Hufschlag hallte, ein Horn erklang,
Dass ich erschreckt ans Fenster sprang.
Der Mond schien hell,
Und da kam es zur Stell:
Ein Schatten voraus, dann ein milchweiß Ross,
Darüber des Mondes Silber floss,
Und ein Reiter ganz jung, einen blauen Kranz
Im Gelock. Hell blitzte des Hornes Glanz
In der Faust, und er stieß in das Horn hinein,
Als sollte und müsste geblasen sein.
O war das ein Klang
In dem Horngesang!
Eine süße Kraft, eine blühende Kraft,
Eine zitternde, quellende Leidenschaft,
Ein Herz und ein Jubel, ein seliger Schrei!
Ein Klingen, ein Leuchten — da war es vorbei.
Hatte mich ein Traum bethört?
Nicht einer hatte den Reiter gehört,
Sie lachten mich alle am Morgen aus:
Da kommt der Träumer, der Dichter heraus.

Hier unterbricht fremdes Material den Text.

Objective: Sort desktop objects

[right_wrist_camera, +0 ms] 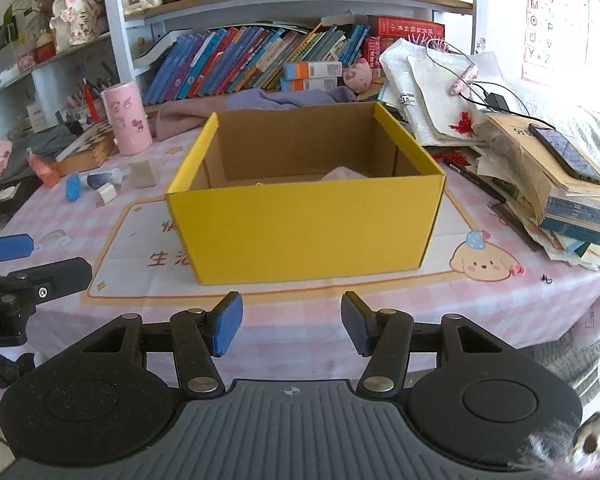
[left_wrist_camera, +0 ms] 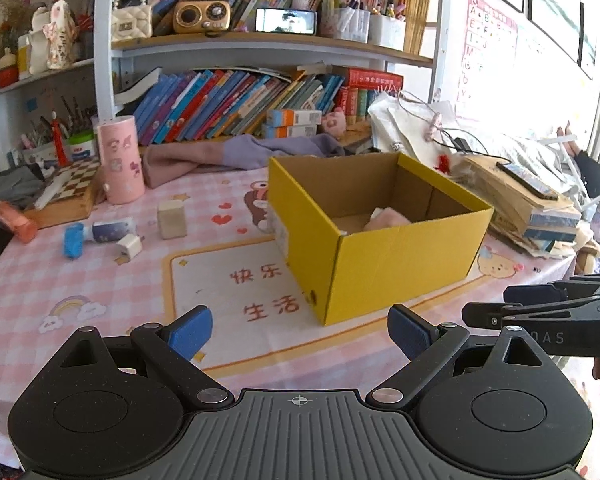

Aber mein Töchterchen kam mit Hurra:
Seht mal, die ersten Veilchen sind da!
Und ich glaube, auch Krokus und Narzissen
Kommen schon. — Was wollt ich noch wissen?
Ich lächelte nur und sagte: Ja, ja,
Ich weiß, die Veilchen sind wieder da.
Scherz
Als ich heute Nacht
Das Fenster aufgemacht,
Sah ich ein Bübchen mit zitternden Flügeln,
Das stolperte zwischen weißen Hügeln;
Bald auf dem linken, bald auf dem rechten Zeh,
So stelzt es im Schnee.
War's Amor, der ein Ständchen gebracht,
Überrascht von der ersten Winternacht?
Oder war es nur ein letzter
Kleiner dicker untersetzter
Blumengeist, der überrumpelt
Durch den ersten Schnee hinhumpelt
Und weiß nicht so schnell
Wohin zur Stell,
Und, so was kommt vor, im Schrecken vergisst,
Dass er fliegen kann, geflügelt ist?